First, remember that you are dust. Remember your mortality. We may not hear a bell toll this week but chances are you are going to get perpetual reminders of this during the coming week. It may be that creak and pain in your knee or back. It may be an illness that someone you love is on the last leg with. It may be news of a tragedy. You will be reminded of it but what do we do with that. Do we push it out of our minds? Do we avoid that reality? No, it is an important thing to remember because it causes us to remember that God is on his throne. He is the one who holds your destiny. When we remember our mortality may we be humbled at the power of God and the fact that he is eternal and it drives us to trust in him. In our distracted age we have everything from Netflix series to silly games on our phones to keep us from avoiding thinking about this truth. I believe that our distraction from our mortality is one of the reasons we have little regard for God. If I don’t have to think about this then why do I need an answer to the questions that my mortality raises.
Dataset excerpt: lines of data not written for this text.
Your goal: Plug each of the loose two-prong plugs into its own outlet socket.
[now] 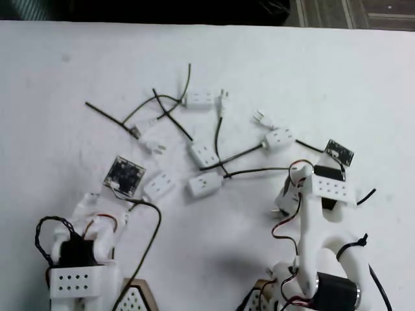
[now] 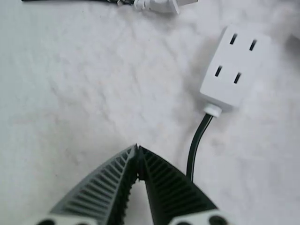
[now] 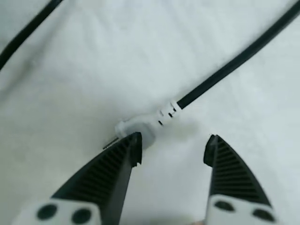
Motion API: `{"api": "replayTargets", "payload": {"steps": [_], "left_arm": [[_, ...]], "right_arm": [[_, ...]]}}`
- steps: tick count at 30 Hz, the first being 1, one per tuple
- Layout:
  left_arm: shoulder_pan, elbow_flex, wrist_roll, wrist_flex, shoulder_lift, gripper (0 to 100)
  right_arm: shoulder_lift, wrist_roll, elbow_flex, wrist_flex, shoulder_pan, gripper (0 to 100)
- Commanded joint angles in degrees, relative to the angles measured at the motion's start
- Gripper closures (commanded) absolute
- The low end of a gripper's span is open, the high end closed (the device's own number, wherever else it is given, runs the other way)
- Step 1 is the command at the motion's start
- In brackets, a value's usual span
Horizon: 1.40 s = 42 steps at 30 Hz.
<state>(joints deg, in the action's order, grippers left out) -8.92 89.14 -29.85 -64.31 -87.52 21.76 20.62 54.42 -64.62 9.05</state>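
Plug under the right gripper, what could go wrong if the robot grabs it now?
1. The plug lies by one finger of the open right gripper, not midway, so closing might push it aside or pinch only its edge.
2. Cords cross mid-table; if its cord is among them, lifting could tug an outlet along.

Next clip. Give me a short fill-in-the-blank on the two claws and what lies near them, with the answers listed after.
1. The left claw is ____, with nothing held between its fingers.
2. The right claw is ____, and a white plug lies on the table beside one of its fingers.
3. The face of the outlet block in the left wrist view shows ____ slots.
4. The cord leaving that outlet block is ____ in colour.

Missing words: shut; open; four; black.
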Motion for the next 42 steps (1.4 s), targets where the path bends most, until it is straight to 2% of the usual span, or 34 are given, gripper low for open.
{"api": "replayTargets", "payload": {"steps": [1,10,17,19,23,25,29,36,42], "left_arm": [[0.13,-0.35,-0.26,0.79,-0.48,98],[0.13,-0.35,-0.26,0.79,-0.48,98],[0.13,-0.35,-0.26,0.88,-0.48,98],[0.13,-0.35,-0.26,0.88,-0.48,98],[0.13,-0.35,-0.26,0.88,-0.48,98],[0.13,-0.35,-0.26,0.88,-0.48,98],[0.13,-0.35,-0.26,0.88,-0.48,98],[0.13,-0.35,-0.26,0.97,-0.48,98],[0.13,-0.35,-0.26,0.97,-0.48,98]], "right_arm": [[0.66,-0.26,-0.26,3.12,-0.40,77.2],[-11.03,1.49,-3.34,8.57,-3.74,77.2],[-14.99,1.93,-8.00,5.14,-4.18,77.9],[-14.90,1.76,-8.18,5.14,-4.09,82.7],[-14.90,1.76,-9.05,5.49,-4.09,99.1],[-14.90,1.76,-9.67,5.32,-3.91,96.4],[-14.90,1.14,-10.02,5.23,-4.18,98.1],[-9.98,-11.52,-10.64,2.68,-4.09,98.1],[0.92,-32.18,-10.29,1.45,-3.82,98.1]]}}
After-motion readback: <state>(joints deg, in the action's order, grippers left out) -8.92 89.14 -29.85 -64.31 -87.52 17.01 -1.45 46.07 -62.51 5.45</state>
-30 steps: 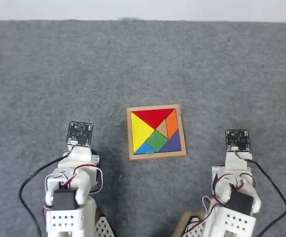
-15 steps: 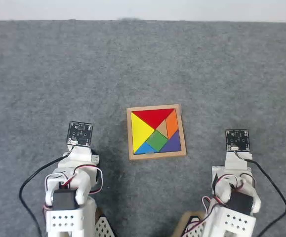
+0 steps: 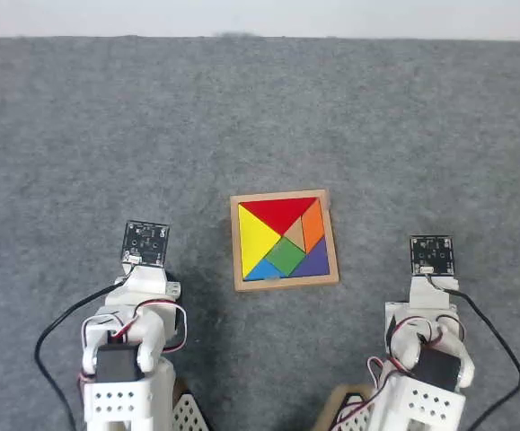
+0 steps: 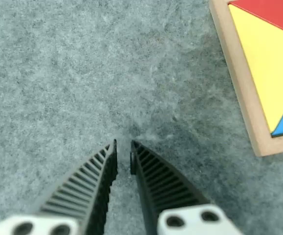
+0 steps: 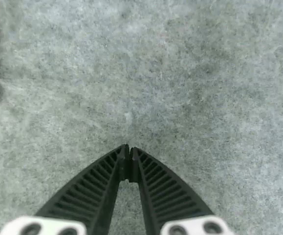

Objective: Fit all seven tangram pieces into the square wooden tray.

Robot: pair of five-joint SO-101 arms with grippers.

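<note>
The grey felt-covered desk [image 3: 260, 117] spans the scene. At its near edge stand the two white arms, the left arm [image 3: 129, 359] and the right arm [image 3: 426, 359], both folded back and pointing toward the far side.

Between them and a little farther off, the square wooden tray [image 3: 235, 247] lies flat on the desk, nearer to the left arm than to the right. Its seven pieces fill the square. The red triangle [image 3: 277, 213] lies along the far side and the yellow triangle [image 3: 254, 240] along the left. The orange parallelogram [image 3: 312, 229] is on the right, with the purple triangle [image 3: 316, 260] in the near right corner. The green square [image 3: 285, 257] sits near the middle, the blue triangle [image 3: 261, 269] in the near left corner, and the small tan triangle [image 3: 293, 233] at the centre.

The left tool [image 4: 123, 143] hangs over bare desk just left of the tray's near left corner. Its jaws are almost together, with a thin gap at the tips, and hold nothing. The right tool [image 5: 127, 149] is over bare desk to the right of the tray, its tips pressed together and empty.
</note>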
And this brings me to the answer of the question that our mortality raises. Remember the promise. The Bible is about the answer to this problem. Even the boring genealogies of scripture are about the God who keeps his promise to redeem a people for himself. Put your faith in him. When you are reminded of your mortality take hold of the truth that you serve a God who has power over death and what did he do? He shaped history to bring about the salvation that you have in the Lord Jesus Christ. God the Son left heaven, lived a perfect life for you, died to bear the wrath of God for your sin and unbelief, rose again to defeat death and hell, and right now is at the Father’s right hand for you. He gave you the gift of faith and through that faith, just like Enoch, you are saved from death and hell. And best of all that faith was a gift through the Holy Spirit who now indwells you and as you have heard the word and the gospel proclaimed today He is at work in you to build your faith and conform you to the image of Christ.
This is God’s good gift to you and all of scripture points to this truth. So walk this week in freedom knowing that God has kept his promise of salvation.